That’s going to age as well as weapons of mass destruction in Iraq did. The reality is that only Israel was threatened by Iran and the US is caught up in it simply because we act as their vassal.
Then how do you explain the rockets taking on Saudi Arabia? Baharain? UAE? Even Diego Garcia - which is further from Iran than Israel is. Just as far as Europe is. So they were only developing weapons that could target Israel?
Well, it was more to target Soviet satellites in Latin America which might, in a foreseeable scenario, host Soviet missiles (also, to hit the Soviet Far East, which would be even more likely to host Soviet missiles.)
But it also wasn't not to have the capacity to target the US; if France implicitly trusted the US they wouldn't have opted out of the NATO unified military command for 43 years as well as developing their own nuclear deterrent.
I gave the example to show dotancohens absolutely ridiculous insinuation. All militaries always want to expand their capabilities. To say it somehow means Iran wants to target Europe is absolutely ridiculous.
The Iranians chant Death To Israel because Israel is a Middle Eastern ally of the United States, who propped up the Shah. This is why the US is the Big Satan, and Israel is the Little Satan. This was all spelled out clearly by Khomeini.
You have the cause and the effect backwards. I suggest reading more about Khomeini, you might like his viewpoints. He decreed that the unmarried female protesters must be raped before being executed, so that they would not enter the Kingdom of Heaven.

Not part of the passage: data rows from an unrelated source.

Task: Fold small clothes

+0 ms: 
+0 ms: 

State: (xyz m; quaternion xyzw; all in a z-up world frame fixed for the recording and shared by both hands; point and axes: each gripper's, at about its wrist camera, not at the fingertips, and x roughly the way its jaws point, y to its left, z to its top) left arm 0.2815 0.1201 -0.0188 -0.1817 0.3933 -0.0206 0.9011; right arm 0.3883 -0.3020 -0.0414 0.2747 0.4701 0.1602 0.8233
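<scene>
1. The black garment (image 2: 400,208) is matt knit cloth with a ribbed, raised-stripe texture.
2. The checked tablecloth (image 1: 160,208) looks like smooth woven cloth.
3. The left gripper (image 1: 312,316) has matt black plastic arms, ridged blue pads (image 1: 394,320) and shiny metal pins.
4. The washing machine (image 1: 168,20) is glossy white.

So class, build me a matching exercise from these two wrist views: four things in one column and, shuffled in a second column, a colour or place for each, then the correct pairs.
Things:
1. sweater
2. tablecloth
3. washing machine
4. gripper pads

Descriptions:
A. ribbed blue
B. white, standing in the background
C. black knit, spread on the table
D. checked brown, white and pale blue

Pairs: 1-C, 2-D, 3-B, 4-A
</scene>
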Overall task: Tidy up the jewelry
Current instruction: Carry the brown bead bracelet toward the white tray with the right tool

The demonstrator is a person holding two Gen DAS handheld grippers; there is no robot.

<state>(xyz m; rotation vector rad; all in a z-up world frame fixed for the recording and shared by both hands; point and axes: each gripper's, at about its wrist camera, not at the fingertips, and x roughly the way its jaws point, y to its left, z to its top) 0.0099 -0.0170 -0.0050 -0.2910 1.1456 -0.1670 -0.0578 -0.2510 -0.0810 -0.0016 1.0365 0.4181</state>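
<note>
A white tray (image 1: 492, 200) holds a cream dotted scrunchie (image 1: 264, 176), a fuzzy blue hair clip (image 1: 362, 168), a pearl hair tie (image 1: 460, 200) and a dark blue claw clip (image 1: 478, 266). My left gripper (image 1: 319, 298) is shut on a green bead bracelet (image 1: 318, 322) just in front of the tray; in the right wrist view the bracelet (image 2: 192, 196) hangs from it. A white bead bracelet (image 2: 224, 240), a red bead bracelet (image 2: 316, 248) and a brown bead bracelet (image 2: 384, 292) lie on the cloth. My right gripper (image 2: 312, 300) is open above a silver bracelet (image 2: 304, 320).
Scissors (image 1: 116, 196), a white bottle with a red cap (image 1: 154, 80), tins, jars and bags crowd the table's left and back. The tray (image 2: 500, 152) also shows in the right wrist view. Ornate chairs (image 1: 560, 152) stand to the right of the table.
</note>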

It’s bold to get presumptuously snooty about people’s understanding of history, and even mention the closeness of the Shah with the US, without acknowledging how the Shah came to power…! To say nothing of the US’s more recent interventions in other Muslim-majority countries. Do you not think that might go further to explain the discontent, especially considering Khomeini’s comments that you refer to, than some nebulous idea of “values”?
Fine, the US propped up the Shah. I didn't see it as relevant but there you go. Khomeini himself didn't see it as too relevant either, as he barely mentioned it after the revolution. He did state that the US was the source of all Muslims' problems, many times, but he did not mention the US support of the Shah as part of his regular rallies.
I stated that the United States is based on Christian values. Not that the United States is a Christian state.
Do you value separation of state and religious authority? Women's rights? Minority rights? Human dignity? Equality before the law? Sanctity of life? Individual moral responsibility? Monogamous marriage? The objective study of history? Fair trial? Witnesses at trial? Tolerance of alternative viewpoints?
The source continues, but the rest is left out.